** TASK BRIEF **
Restate every line of the material below word for word, skipping the images.

--- INPUT DATA Enclosed Below ---

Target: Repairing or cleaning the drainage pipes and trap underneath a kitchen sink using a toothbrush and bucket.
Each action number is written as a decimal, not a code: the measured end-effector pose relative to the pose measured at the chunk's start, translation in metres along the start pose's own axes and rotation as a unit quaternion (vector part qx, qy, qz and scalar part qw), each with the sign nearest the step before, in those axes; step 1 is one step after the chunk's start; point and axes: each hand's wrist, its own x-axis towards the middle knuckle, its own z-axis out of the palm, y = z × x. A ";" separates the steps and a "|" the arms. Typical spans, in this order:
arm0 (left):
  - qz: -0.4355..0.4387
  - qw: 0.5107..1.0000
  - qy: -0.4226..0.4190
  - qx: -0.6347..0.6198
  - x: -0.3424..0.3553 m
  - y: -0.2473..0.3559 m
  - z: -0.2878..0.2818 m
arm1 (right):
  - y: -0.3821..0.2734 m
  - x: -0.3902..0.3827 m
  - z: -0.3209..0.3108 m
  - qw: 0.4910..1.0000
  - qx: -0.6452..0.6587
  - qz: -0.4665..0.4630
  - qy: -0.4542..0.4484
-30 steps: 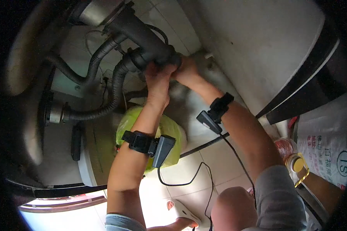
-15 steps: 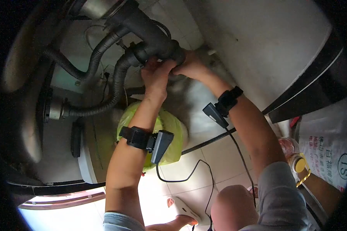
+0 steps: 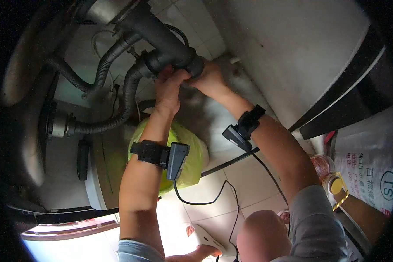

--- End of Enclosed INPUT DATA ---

** EXERCISE ANSWER **
Target: Repairing or cleaning the drainage pipes and trap underneath a kitchen sink using a toothbrush and bucket.
Each action number is written as a decimal, not a code: the measured end-effector pose relative to the pose measured at the chunk's start, translation in metres along the start pose's own axes and rotation as a unit quaternion (vector part qx, qy, qz and scalar part qw), each with the sign nearest the step before, in those axes; step 1 is one step after the chunk's start; point and axes: each hand's wrist, its own x-axis towards the middle knuckle, its own z-axis out of the palm, y = z × x. A ";" separates the steps and a "|" the arms. Typical spans, in this order:
arm0 (left):
  - qz: -0.4355..0.4387
  - qw: 0.5107..1.0000
  - qy: -0.4226..0.4190
  - qx: -0.6347..0.6198
  - x: -0.3424..0.3553 m
  - y: -0.2473..0.3559 m
  - z: -0.2878..0.2818 m
arm1 (right):
  - y: -0.3821..0.2734 m
  - x: -0.3902..0.3827 m
  - z: -0.3209..0.3108 m
  - qw: 0.4910..1.0000
  - qx: -0.6452..0.6587
  - qz: -0.4665..0.4630
  - qy: -0.4542..0.4484
-30 steps: 
-15 steps: 
+0 steps: 

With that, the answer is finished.